For almost ten years now I have felt and been subjected to the west coast of Ireland; it has become familiar to me: the light, the subtle fluctuations of its earth, the capricious changeability of its water. I want to penetrate its surface and explore the deeper layers within. I want to give a definition, a form and shape to the essence of that which surrounds us. My search leads me to document the tension between extremes: like the introverted silence that lies in wait for the thunderous roar of a storm which is sure to come, like the sun dried stones on the beach for the approaching tide, like the grass that flexes before the wind has touched it.
I paint stills of a landscape tethering on the edge becoming something else; the point of transmutation that will lead to a changed horizon which may yet change again only to return to the point of origin. It is that singular moment where the has-been becomes unbound and transforms into a will-be, that unveils the true identity of the spirit underneath and so becomes an abstraction. (merges reality in with abstraction)

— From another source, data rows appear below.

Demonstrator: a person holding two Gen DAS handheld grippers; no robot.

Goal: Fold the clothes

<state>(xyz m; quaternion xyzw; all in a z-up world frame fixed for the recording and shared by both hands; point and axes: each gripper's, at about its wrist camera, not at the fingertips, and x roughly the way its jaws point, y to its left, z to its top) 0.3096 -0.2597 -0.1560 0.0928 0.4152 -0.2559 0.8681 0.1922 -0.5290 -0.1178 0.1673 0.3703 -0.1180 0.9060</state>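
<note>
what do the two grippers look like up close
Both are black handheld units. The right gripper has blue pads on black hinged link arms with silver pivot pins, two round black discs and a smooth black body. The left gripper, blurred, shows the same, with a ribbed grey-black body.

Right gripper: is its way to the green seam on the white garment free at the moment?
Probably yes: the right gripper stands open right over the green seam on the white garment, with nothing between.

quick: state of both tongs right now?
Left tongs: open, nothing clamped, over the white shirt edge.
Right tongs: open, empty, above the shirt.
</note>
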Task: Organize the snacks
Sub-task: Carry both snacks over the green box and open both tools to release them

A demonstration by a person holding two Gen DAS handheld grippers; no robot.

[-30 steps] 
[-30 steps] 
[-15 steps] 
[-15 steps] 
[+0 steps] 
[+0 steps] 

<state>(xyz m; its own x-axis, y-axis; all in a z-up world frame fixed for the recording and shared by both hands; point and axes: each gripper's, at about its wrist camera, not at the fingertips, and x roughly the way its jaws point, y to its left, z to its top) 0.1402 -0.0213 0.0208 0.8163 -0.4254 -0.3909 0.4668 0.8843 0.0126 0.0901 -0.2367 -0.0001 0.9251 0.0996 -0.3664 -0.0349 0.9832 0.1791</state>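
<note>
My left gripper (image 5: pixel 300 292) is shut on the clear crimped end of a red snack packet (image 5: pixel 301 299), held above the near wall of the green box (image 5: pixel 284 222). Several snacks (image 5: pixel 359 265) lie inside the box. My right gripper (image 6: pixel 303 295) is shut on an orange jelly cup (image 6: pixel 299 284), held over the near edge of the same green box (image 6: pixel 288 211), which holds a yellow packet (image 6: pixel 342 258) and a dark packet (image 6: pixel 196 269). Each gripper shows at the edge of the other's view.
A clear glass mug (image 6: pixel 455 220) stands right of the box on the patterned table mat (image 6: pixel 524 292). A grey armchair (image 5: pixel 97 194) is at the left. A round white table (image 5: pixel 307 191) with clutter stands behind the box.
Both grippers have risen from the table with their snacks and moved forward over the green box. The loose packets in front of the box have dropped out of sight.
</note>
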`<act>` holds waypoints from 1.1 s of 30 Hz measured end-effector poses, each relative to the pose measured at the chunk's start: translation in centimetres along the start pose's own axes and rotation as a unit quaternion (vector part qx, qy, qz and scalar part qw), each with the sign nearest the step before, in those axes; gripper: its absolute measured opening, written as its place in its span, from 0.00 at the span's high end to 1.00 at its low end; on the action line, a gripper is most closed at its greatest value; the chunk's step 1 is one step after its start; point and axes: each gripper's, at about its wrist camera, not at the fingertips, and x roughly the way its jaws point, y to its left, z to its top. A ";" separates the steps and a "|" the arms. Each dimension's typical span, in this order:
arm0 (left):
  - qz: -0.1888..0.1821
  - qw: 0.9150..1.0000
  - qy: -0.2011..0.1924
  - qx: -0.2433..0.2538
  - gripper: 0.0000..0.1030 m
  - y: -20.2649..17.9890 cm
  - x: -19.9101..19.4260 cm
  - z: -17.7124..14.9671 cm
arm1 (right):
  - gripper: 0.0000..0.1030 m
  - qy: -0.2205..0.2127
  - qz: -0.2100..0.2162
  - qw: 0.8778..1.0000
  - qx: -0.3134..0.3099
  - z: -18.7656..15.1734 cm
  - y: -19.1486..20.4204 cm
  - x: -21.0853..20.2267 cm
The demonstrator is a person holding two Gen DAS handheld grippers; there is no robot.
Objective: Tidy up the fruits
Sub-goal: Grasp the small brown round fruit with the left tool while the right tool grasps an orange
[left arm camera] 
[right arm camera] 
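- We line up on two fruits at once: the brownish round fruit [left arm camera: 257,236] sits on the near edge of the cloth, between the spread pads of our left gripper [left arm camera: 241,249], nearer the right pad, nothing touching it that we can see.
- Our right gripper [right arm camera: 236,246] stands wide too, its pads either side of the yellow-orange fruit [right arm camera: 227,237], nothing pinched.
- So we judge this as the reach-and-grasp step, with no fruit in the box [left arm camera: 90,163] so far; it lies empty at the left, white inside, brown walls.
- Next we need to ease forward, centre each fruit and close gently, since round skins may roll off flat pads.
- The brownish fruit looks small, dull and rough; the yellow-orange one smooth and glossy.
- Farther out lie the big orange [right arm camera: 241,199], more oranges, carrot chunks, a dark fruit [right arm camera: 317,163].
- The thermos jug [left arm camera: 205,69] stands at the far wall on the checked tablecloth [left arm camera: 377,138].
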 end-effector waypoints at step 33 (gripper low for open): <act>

I document the fixtures within this mutable visual quantity; the way the poles on our slipway stand firm and frozen in the soft evening mist but remain just as rigidly present when the storms pick up to batter their countenance, the way they are dry and tall during low tide, but are steeped beneath the flood twice daily.
Crucially no matter how caught up in the landscape my work may be, it remains a probing quest to understand the essence of things, my life.